▶ [GIVEN DATA]
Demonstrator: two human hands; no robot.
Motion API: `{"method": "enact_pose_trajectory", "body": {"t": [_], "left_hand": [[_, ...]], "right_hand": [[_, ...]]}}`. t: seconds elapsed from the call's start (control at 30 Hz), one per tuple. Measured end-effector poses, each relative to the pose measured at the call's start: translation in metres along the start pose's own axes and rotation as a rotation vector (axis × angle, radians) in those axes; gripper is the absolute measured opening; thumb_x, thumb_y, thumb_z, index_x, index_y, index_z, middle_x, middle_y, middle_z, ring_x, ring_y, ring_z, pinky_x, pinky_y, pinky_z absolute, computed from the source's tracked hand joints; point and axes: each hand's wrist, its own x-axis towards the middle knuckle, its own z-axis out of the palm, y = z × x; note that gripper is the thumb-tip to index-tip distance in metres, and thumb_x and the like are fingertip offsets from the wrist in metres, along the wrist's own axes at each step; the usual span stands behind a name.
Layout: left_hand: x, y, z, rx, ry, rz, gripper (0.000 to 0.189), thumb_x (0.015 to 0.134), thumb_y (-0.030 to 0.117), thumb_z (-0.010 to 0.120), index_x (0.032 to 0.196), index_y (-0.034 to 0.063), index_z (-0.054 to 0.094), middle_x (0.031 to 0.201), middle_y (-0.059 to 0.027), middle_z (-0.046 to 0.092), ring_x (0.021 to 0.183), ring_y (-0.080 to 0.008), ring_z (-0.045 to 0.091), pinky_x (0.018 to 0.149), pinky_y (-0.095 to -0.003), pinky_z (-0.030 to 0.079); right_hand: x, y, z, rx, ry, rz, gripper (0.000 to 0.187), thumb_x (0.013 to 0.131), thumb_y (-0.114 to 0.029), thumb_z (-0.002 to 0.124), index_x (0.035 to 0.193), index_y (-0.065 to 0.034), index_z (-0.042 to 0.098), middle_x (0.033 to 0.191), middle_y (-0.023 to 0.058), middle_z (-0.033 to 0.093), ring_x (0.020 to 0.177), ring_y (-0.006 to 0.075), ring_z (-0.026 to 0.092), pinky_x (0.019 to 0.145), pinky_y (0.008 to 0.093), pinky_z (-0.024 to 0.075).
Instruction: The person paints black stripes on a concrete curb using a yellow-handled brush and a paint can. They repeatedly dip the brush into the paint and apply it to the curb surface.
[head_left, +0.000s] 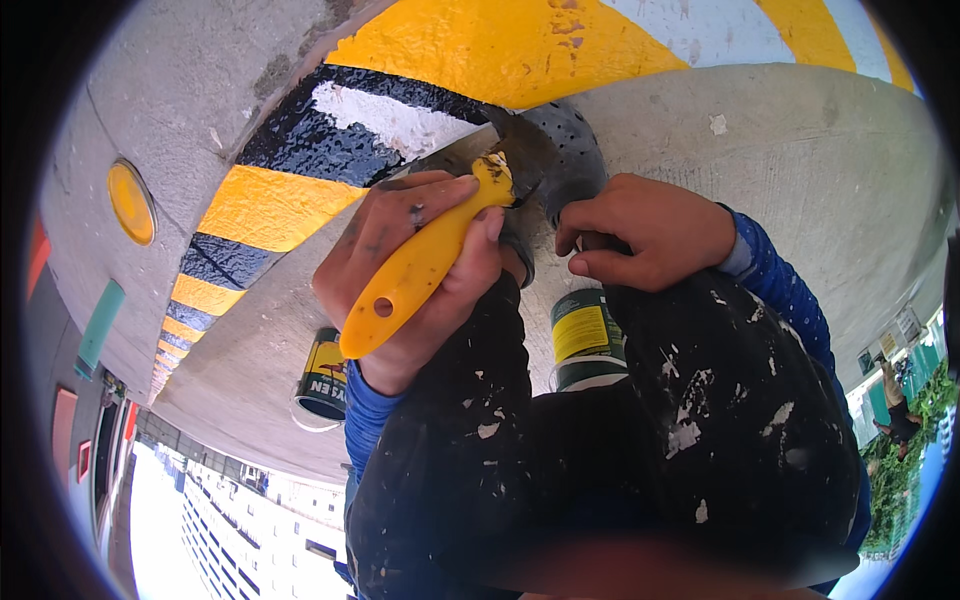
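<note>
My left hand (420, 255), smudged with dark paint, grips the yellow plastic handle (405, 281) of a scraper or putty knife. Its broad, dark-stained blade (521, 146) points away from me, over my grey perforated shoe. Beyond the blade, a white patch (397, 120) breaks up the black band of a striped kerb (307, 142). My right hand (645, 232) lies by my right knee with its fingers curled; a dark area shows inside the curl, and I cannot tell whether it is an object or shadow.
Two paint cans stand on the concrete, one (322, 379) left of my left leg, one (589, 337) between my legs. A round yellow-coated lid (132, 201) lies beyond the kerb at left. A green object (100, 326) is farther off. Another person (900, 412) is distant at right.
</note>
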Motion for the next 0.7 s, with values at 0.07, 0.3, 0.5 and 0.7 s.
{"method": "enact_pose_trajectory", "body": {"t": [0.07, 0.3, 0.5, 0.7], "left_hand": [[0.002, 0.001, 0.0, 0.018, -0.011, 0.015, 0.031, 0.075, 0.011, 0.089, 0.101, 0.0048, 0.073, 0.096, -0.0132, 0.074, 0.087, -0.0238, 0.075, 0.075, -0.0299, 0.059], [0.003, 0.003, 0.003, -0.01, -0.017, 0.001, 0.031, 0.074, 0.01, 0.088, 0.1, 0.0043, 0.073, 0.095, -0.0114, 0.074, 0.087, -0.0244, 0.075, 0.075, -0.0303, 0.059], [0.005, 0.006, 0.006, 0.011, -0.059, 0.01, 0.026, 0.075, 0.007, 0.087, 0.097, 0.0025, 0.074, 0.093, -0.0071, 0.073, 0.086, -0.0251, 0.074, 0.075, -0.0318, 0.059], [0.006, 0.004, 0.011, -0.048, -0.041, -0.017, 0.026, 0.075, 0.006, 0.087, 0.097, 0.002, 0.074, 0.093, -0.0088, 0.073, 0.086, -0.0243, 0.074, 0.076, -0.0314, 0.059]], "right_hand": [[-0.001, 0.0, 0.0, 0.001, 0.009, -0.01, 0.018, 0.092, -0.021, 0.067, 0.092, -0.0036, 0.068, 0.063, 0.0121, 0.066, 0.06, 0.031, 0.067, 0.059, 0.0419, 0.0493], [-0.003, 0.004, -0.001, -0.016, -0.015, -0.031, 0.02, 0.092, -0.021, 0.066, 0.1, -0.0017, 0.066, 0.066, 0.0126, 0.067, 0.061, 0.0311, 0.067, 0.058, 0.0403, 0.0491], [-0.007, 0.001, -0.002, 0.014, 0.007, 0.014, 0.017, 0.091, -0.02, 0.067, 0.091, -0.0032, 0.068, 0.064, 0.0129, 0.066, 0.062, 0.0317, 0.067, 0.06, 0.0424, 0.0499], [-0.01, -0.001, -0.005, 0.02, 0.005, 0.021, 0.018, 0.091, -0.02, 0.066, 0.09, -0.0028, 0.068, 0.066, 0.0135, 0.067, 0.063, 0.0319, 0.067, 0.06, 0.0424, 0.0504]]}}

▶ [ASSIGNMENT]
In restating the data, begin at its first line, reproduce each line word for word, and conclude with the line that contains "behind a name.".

▶ [TASK RESPONSE]
Demonstrator: two human hands; no robot.
Motion API: `{"method": "enact_pose_trajectory", "body": {"t": [_], "left_hand": [[_, ...]], "right_hand": [[_, ...]]}}`. t: seconds elapsed from the call's start (control at 30 Hz), one per tuple. Measured end-effector poses, each relative to the pose measured at the call's start: translation in metres along the start pose's own axes and rotation as a rotation vector (axis × angle, radians) in those axes; gripper is the absolute measured opening; thumb_x, thumb_y, thumb_z, index_x, index_y, index_z, middle_x, middle_y, middle_z, ring_x, ring_y, ring_z, pinky_x, pinky_y, pinky_z absolute, computed from the source's tracked hand joints; point and axes: each hand's wrist, its own x-axis towards the middle knuckle, its own z-axis out of the palm, y = z × x; note that gripper is the thumb-tip to index-tip distance in metres, and thumb_x and the like are fingertip offsets from the wrist in metres, along the wrist's own axes at each step; the usual span stands behind a name.

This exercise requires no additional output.